Internet v. Media Industry

Recently, prominent internet players coordinated a protest against the government. And they won.

Wikipeidia shut down itself for 24 hours. Google put up a censorship protest sign. Several other sites took similar action. All because the US congress was considering two bills (PIPA and SOPA) sponsored by the media industry that claimed the internet industry is killing them. They said over $500 million a year is lost due to online piracy. This has to stop!

Really? Else what? Would society lose their artists and entertainment? Would there be no programs on TV, no music on the radio, no movies in the theater, no shows on Broadway? Conversely, what if the laws pass? Would artists make more money? Would I have better music, movies, or shows?

Let’s trace money and incentives. Simply: who pays? who gets paid? who really cares?

Artists or creators do not get much of the money. Most goes to those middlemen that distribute the art. This used to be a fair deal. Creating music costs comparably little. Most of the risks in this business lie in distributing and promoting creative content. Therefore the distributors and promoters should be rewarded.

But Internet changed the dynamics. Internet distribution costs nearly zero. People purchase based on reviews and referrals, and less on promotion. An unknown artist remains unknown until he or she has acquired fame and fans. Since consumers do not take promotion seriously, the best, and probably the only, way is to distribute the works freely. For established artists, they can charge much less for the music if they cut out the middlemen.

The production costs for TV programs and movies are still prohibitively high for them to be given away free. If everyone pirates and does not pay, these industries die. Consumers understand this point and are willing to pay reasonable prices. The media industry, however, resisted this option.

Hulu, major TV network’s portal, or cable operator’s portal offer a subset of the TV programs or movies. Some programs, particularly the popular ones, are simply not offered. Others appear 48 hours later and stay for only a short period of time. For this impatient and technically savvy generation of viewers, going directly to piracy is more reliable, more available, less restriction, free of charge, and of the same quality.

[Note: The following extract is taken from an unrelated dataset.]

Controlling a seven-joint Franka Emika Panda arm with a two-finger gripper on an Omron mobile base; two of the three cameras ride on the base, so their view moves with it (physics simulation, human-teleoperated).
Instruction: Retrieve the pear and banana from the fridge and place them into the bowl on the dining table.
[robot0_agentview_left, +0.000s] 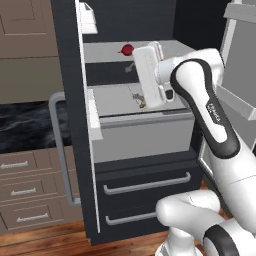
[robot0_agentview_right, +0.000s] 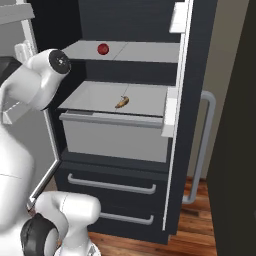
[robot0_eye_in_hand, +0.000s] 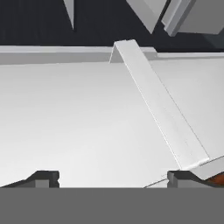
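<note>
The fridge (robot0_agentview_left: 145, 192) stands with both doors open and its pale grey shelves in sight. The banana (robot0_agentview_right: 122, 102), small and yellow-brown, lies on the middle shelf; its tip peeks out below my white hand (robot0_agentview_left: 150, 75), which reaches in above it. My gripper (robot0_eye_in_hand: 113, 178) is open over bare shelf with nothing between its fingertips (robot0_eye_in_hand: 43, 177), and an orange-brown sliver (robot0_eye_in_hand: 217, 178) shows at the right edge. A small dark-red fruit (robot0_agentview_right: 103, 49) sits on the upper shelf; I cannot tell whether it is the pear. The bowl and dining table are out of view.
The left fridge door (robot0_agentview_left: 67, 100) with its grey handle (robot0_agentview_left: 60, 150) swings out beside tan drawer cabinets (robot0_agentview_left: 25, 190) and a black counter (robot0_agentview_left: 25, 125). The right door (robot0_agentview_right: 197, 75) stands open too. Two lower drawers (robot0_agentview_right: 112, 185) are shut above a wooden floor.
</note>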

I use Comcast’s “catch-up” feature quite frequently. If I missed a TV show, I will go to “catch-up” and watch the same program on-demand. I don’t mind watching the commercials, but am annoyed that they don’t show up consistently — sometime 2 days later, sometime not ever. I have already paid the cable bill. I could have DVRed the program anyway. I don’t feel guilty doing a bit of searching and downloading.

Online and on-demand viewing is the new model. Soon, only sports programs will be watched live. People are willing to pay. But media companies forced them to pirate. More laws on anti-piracy are clearly not the solution.

Embrace the new world and create a new business model. If they don’t get the “Google generation,” they will just die.